Provide again, from the entries below, every line from the one containing "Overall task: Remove" through the one containing "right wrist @", exactly as written, and no other line.
SUPPLIED RECORDS below:
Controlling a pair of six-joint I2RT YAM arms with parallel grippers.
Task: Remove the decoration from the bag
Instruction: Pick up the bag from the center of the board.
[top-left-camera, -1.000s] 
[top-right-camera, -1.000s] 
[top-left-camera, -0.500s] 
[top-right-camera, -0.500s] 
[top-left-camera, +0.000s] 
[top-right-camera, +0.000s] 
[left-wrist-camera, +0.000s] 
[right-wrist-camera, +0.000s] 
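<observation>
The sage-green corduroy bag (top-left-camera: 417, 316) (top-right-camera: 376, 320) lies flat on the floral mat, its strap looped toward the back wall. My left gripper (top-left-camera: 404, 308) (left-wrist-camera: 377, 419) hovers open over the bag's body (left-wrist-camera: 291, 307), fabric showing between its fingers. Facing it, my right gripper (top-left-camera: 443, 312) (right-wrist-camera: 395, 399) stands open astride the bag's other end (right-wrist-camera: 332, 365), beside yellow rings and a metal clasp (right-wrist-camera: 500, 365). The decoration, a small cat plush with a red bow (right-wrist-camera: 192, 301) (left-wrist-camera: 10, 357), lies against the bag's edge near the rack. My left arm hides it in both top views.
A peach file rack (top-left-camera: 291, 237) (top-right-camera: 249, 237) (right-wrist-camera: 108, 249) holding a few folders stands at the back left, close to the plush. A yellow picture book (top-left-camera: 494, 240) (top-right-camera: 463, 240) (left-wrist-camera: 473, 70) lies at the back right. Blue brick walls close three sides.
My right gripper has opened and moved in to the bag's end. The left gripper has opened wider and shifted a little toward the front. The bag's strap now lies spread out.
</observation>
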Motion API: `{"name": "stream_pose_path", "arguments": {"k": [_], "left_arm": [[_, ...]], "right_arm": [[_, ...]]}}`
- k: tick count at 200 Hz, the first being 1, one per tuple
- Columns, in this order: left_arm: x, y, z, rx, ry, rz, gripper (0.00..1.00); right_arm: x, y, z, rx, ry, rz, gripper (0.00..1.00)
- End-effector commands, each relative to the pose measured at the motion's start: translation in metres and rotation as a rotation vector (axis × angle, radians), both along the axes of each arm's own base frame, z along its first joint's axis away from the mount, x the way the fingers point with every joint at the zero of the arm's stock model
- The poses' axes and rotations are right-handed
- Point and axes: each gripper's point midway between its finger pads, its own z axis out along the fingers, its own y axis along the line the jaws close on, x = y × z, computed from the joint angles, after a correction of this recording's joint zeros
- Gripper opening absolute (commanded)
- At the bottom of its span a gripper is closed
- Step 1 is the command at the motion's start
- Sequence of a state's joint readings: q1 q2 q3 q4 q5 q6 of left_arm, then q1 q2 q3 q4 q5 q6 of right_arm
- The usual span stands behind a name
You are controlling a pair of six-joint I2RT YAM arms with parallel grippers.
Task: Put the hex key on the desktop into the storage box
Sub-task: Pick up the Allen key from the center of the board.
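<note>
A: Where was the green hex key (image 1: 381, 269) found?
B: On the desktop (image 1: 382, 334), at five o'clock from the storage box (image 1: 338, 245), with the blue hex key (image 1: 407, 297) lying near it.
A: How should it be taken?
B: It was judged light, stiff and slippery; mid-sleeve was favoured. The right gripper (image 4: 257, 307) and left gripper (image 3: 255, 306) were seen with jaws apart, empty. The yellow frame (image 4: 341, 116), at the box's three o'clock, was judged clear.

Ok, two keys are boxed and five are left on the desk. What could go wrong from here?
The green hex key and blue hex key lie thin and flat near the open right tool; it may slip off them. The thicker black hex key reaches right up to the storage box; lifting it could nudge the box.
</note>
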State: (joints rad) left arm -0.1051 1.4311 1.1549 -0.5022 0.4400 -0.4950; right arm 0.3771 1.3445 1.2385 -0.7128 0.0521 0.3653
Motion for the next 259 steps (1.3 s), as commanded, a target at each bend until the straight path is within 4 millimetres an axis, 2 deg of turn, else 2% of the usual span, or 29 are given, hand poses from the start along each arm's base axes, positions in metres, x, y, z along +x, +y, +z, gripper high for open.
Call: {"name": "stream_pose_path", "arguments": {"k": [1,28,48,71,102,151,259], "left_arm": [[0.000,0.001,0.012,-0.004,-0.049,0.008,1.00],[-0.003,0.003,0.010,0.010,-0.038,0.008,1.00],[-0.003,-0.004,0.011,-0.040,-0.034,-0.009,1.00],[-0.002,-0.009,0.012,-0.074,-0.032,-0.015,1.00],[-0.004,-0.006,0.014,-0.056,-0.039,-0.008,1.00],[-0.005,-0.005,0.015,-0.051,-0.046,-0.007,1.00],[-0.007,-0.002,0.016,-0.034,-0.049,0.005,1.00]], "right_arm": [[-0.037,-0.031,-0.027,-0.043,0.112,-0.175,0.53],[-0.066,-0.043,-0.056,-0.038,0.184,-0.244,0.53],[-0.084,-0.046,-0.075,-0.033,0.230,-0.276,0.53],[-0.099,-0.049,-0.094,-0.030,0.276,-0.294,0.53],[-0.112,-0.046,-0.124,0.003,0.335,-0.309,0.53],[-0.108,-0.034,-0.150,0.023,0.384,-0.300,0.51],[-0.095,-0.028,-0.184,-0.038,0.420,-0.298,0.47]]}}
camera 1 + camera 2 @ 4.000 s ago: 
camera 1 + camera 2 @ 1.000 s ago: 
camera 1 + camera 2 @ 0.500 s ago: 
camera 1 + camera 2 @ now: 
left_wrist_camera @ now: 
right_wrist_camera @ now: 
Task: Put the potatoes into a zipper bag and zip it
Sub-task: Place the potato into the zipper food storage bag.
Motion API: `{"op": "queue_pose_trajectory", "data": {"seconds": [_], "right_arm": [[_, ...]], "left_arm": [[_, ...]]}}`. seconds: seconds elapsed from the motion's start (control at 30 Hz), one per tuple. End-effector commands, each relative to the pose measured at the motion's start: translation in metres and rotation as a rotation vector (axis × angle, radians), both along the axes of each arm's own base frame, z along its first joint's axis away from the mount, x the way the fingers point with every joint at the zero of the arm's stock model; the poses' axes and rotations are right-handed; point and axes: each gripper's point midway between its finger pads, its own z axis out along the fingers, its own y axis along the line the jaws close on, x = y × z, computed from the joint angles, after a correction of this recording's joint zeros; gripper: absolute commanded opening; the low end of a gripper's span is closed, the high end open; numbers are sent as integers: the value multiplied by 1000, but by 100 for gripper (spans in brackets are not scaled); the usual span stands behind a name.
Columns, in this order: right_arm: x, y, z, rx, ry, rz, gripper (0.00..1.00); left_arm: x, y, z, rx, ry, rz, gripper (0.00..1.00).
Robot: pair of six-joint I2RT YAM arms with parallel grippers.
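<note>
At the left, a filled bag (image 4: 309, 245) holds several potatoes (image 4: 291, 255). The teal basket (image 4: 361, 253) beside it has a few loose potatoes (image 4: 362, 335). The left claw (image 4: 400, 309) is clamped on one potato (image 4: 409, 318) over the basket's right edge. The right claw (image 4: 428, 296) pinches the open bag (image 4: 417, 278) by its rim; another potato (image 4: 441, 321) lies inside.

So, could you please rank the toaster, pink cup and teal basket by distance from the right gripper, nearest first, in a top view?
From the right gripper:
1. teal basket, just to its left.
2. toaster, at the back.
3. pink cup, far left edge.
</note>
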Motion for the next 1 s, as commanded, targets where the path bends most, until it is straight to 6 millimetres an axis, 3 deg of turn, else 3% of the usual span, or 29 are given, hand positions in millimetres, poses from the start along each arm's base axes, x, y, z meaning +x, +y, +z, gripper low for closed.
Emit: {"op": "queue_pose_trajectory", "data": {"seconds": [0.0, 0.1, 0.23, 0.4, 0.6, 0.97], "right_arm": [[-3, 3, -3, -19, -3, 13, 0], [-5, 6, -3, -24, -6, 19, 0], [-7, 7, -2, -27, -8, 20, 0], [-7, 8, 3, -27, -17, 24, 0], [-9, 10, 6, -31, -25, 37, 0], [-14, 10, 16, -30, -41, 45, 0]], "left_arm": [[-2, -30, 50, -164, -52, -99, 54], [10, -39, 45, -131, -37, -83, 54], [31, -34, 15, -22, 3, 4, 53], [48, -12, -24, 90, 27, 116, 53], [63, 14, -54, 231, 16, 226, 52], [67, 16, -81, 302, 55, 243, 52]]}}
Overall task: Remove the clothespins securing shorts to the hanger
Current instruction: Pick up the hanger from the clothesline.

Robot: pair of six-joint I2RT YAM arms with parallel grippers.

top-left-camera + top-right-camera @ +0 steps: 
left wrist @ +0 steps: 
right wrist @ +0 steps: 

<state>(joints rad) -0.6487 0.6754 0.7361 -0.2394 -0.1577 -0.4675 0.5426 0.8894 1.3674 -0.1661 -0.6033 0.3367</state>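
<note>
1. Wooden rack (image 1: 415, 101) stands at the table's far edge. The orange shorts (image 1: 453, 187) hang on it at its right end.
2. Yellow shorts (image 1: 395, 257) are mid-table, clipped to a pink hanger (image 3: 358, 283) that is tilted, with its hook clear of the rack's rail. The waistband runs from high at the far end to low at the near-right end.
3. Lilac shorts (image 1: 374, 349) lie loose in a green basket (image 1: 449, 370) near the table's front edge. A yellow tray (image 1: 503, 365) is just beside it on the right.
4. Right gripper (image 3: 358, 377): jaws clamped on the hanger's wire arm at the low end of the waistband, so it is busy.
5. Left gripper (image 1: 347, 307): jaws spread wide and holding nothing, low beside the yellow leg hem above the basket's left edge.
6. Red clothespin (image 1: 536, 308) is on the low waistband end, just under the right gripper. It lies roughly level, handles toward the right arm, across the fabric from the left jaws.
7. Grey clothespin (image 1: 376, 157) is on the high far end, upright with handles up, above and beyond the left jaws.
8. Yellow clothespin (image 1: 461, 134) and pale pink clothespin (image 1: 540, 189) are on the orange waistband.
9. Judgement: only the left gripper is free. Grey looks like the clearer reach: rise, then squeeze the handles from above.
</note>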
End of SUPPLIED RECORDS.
YOUR SOLUTION.
Overall task: Remove the clothespins securing shorts to the hanger
Current instruction: Pick up the hanger from the clothesline.

Robot: pair of six-joint I2RT YAM arms with parallel grippers.

top-left-camera + top-right-camera @ +0 steps: 
left wrist @ +0 steps: 
right wrist @ +0 steps: 

The given output is the complete response.